Here is my Youtube video for more in depth coverage of this topic:

CDN Content Delivery Networks (a.k.a Content Distribution Networks): As the name says CDN technology allows you to share your content to large masses. CDN is a way you can scale up your website (or just about any content such as images, videos, live-concert streaming etc). You can build your own private CDN Networks or get can get CDN subscription commercial services via third-party CDN firms such as Akamai, Limelight, etc. I consider CDN as one among the WAN Optimization technologies, since it gives content owners/creators not only an option to distribute their content to masses across the world, but it also provides various benefits such as reliability, speed (faster page loads), etc.
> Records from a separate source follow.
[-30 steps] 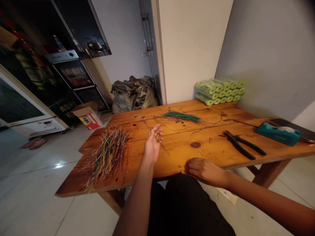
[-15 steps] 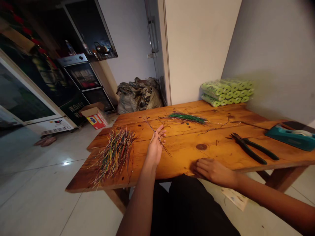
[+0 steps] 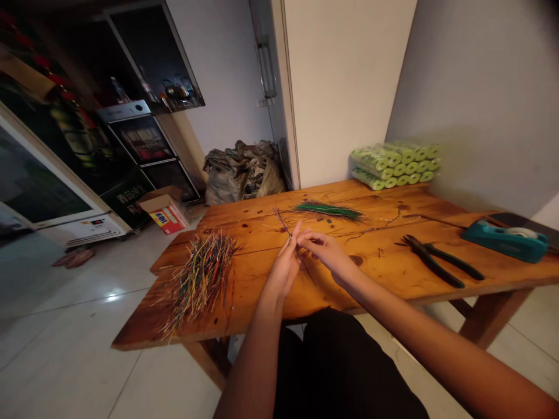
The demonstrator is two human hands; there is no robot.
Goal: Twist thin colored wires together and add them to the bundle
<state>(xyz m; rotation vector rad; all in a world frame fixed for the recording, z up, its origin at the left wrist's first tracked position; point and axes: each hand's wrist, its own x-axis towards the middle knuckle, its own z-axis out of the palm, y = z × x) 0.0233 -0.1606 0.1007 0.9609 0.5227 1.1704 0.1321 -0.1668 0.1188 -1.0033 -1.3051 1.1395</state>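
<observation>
Over the middle of the wooden table, my left hand (image 3: 286, 262) is closed around a few thin dark wires (image 3: 282, 220), whose ends stick out above and below the fingers. My right hand (image 3: 321, 245) meets it there, its fingertips pinched together at the wires beside my left fingers; what exactly they grip is too small to make out. Left of both hands lies a large loose heap of multicoloured wires (image 3: 203, 276). Beyond them rests a bundle of green wires (image 3: 327, 209).
On the table's (image 3: 257, 291) right side lie dark-handled pliers (image 3: 437, 259) and a teal tape dispenser (image 3: 506, 240). Packed green rolls (image 3: 395, 164) are stacked at the back against the wall. A cardboard box (image 3: 163, 209) and a crumpled sack (image 3: 242, 173) stand on the floor behind.
My right hand has risen from the table's front edge and come left to join my left hand at the wires. My left hand has shifted slightly right, still holding them.
</observation>
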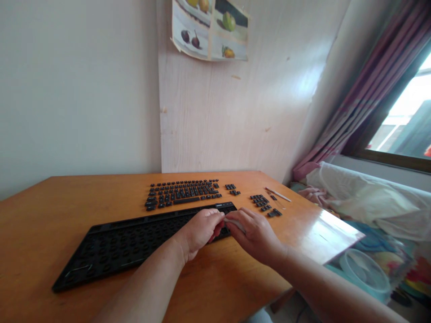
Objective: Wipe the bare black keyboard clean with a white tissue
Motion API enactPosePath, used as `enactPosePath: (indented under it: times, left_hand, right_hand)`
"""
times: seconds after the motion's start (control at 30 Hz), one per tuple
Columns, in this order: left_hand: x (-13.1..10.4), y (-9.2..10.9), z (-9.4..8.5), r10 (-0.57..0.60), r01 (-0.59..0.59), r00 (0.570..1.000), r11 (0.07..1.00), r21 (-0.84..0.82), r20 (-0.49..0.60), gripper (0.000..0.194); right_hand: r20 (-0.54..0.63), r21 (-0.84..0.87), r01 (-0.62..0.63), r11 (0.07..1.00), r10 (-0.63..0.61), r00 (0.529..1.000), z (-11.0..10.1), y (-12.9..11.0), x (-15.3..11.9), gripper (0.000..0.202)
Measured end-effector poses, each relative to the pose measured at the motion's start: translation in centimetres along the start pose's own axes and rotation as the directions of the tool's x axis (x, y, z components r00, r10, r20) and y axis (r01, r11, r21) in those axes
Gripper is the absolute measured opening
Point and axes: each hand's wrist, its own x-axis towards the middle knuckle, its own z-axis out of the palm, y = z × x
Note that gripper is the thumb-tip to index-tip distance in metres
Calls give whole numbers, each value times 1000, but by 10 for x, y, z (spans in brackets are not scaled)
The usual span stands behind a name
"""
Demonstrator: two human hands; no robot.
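- The room has a pale wall (81,89) on the left, a wood-grain panel (218,116) with fruit paintings (209,33) behind the bench (84,193), and a purple curtain (350,107) beside a window (404,119) on the right.
- Across your bench lies the black keyboard base (128,244), slanting from the near left to the far right, rows of its key positions bare.
- Beyond it, loose black keycaps (186,200) sit in rows, the long bar among them; a small cluster (230,186) and a larger cluster (259,201) lie farther right.
- A thin white stick (278,194) rests at the far right of the bench.
- Your right hand (257,231) is closed around a pale object (237,224) at the base's right end; your grip hides most of it.
- Your left hand (205,229) is curled just beside it, fingers near the object's tip; you cannot tell here whether they pinch anything.
- Right of the bench, white sheeting (380,202) and a clear tub (365,271) stand among clutter.
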Motion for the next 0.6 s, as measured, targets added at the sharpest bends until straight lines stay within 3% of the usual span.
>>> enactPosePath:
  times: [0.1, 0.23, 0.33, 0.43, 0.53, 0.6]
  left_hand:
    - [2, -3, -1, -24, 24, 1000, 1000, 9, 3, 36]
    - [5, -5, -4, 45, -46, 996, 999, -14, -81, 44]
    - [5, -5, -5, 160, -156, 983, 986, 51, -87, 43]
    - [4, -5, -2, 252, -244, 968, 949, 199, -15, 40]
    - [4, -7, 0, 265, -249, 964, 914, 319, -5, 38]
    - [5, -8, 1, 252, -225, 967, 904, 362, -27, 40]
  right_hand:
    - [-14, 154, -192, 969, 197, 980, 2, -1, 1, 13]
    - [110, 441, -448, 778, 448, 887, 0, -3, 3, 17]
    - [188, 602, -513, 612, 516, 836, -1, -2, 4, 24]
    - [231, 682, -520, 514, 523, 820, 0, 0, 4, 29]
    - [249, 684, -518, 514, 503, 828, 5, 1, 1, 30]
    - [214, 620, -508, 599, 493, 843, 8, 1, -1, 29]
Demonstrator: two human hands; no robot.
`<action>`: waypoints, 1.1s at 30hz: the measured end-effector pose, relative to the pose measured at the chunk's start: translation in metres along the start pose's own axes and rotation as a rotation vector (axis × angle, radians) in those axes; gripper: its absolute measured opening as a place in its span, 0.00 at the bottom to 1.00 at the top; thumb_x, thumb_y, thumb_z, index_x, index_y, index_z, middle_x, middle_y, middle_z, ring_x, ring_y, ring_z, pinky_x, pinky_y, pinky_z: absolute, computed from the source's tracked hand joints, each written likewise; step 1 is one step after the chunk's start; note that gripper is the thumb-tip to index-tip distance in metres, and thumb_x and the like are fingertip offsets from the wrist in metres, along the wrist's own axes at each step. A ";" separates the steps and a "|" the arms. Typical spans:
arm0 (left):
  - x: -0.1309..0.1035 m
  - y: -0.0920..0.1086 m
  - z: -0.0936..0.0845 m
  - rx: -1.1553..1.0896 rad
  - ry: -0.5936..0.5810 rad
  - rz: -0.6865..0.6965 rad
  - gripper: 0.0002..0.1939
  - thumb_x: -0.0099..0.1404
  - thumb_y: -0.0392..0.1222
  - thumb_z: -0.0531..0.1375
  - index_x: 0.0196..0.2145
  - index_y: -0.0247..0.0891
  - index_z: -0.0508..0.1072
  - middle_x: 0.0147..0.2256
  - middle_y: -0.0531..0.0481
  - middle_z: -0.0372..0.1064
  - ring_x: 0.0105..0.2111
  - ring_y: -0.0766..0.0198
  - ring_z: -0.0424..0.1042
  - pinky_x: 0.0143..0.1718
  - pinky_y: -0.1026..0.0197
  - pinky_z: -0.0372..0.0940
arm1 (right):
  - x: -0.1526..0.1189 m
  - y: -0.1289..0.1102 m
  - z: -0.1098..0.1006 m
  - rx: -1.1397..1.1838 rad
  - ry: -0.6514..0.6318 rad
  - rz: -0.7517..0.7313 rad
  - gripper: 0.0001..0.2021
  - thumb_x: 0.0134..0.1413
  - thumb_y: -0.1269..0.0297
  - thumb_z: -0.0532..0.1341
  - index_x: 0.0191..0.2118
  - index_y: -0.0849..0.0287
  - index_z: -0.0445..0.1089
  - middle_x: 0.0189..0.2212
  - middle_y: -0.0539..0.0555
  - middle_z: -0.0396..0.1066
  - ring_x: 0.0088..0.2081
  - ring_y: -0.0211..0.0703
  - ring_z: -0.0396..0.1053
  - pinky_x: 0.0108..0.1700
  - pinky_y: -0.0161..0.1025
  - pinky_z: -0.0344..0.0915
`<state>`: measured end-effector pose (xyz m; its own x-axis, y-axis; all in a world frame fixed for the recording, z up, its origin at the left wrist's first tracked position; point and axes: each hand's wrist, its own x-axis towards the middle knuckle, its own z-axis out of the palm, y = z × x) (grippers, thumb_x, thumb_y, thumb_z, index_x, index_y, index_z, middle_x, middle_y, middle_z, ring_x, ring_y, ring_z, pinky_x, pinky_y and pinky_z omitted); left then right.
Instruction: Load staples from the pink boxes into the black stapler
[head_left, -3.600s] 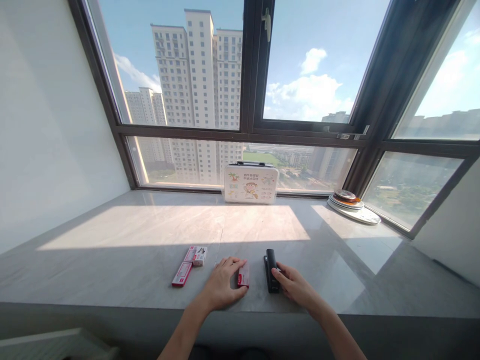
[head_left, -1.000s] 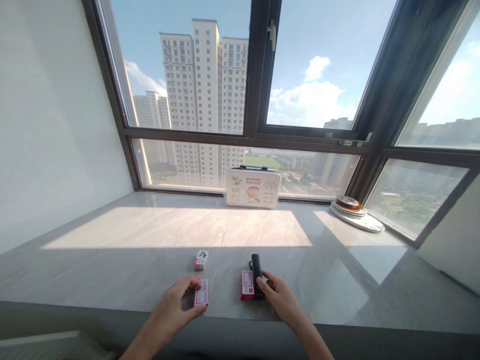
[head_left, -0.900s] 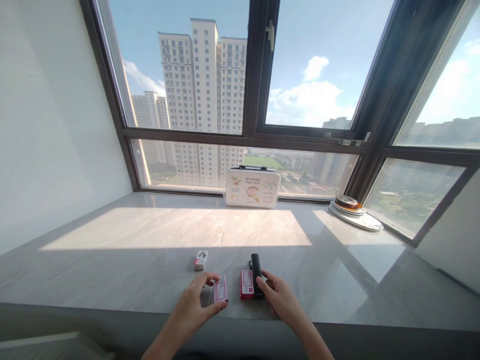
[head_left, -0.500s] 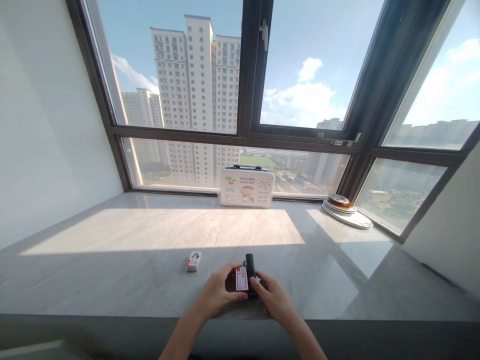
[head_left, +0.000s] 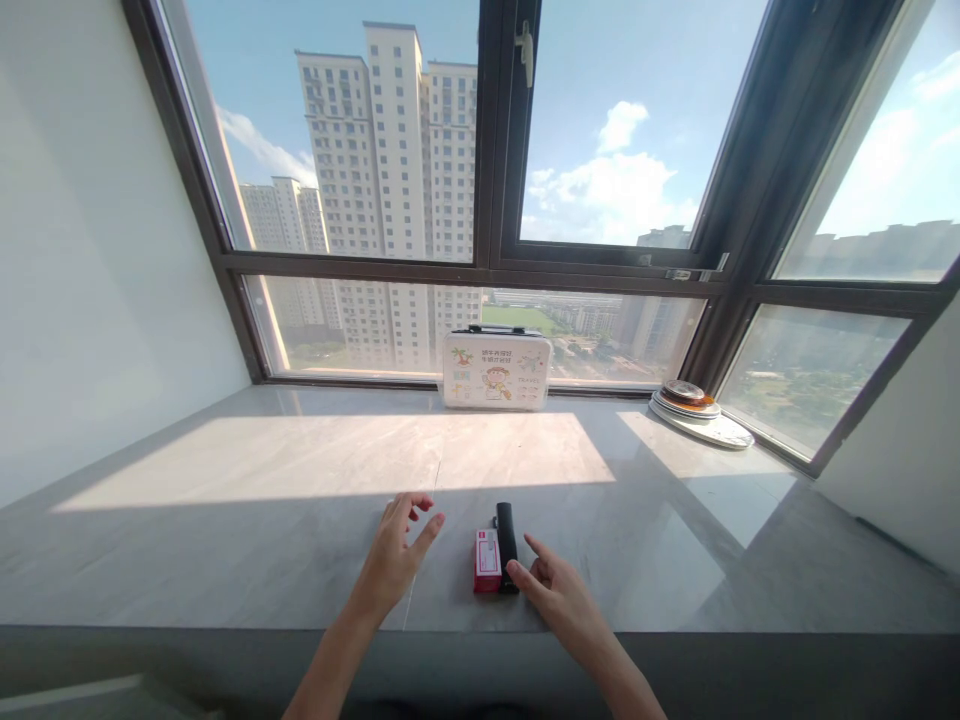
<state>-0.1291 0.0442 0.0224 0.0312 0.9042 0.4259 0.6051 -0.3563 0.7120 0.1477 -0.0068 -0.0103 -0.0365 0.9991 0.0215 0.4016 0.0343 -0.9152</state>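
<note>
On the grey marble sill stands a small red and white box (head_left: pixel 487 560), right beside a black stapler-like object (head_left: pixel 506 545). My right hand (head_left: pixel 555 590) is just right of the black object, its thumb at or very near its side and its fingers apart. To the left of the red box, my left hand (head_left: pixel 394 560) hovers with fingers spread and slightly curled, holding nothing. The small white box seen earlier is almost wholly hidden behind my left hand.
A white case with cartoon prints (head_left: pixel 496 372) stands against the window at the back. Stacked plates or lids (head_left: pixel 686 405) lie in the back right corner. The marble sill (head_left: pixel 225 560) ends at a front edge near my forearms.
My left hand has let go of the red and white box and moved left, over the small white box. My right hand has loosened and shifted slightly right.
</note>
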 end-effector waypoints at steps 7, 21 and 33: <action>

For example Facebook uses Akamai CDN. You can find the proof in the below screenshot of the facebook page view source code:
Facebook using Akamai CDN

And in other case such as Google who built their own private super large CDN Network. In a case like Google they do not rely on third-party commercial CDN providers. Instead they custom built from scratch their content distribution network according to their needs.
Here is my Youtube video for more in depth coverage of this topic:

Data De-duplication: Data de-duplication is a technique by which you can de-duplicate chunks of data (such as packet bytes and packets). De-duplication is a great way to eliminate redundant data. Unlike loss-less compression which is not so effective in all cases, de-duplication helps us save known types of data. Such as known protocols, patterns such as byte sequences with respect to protocol and so on.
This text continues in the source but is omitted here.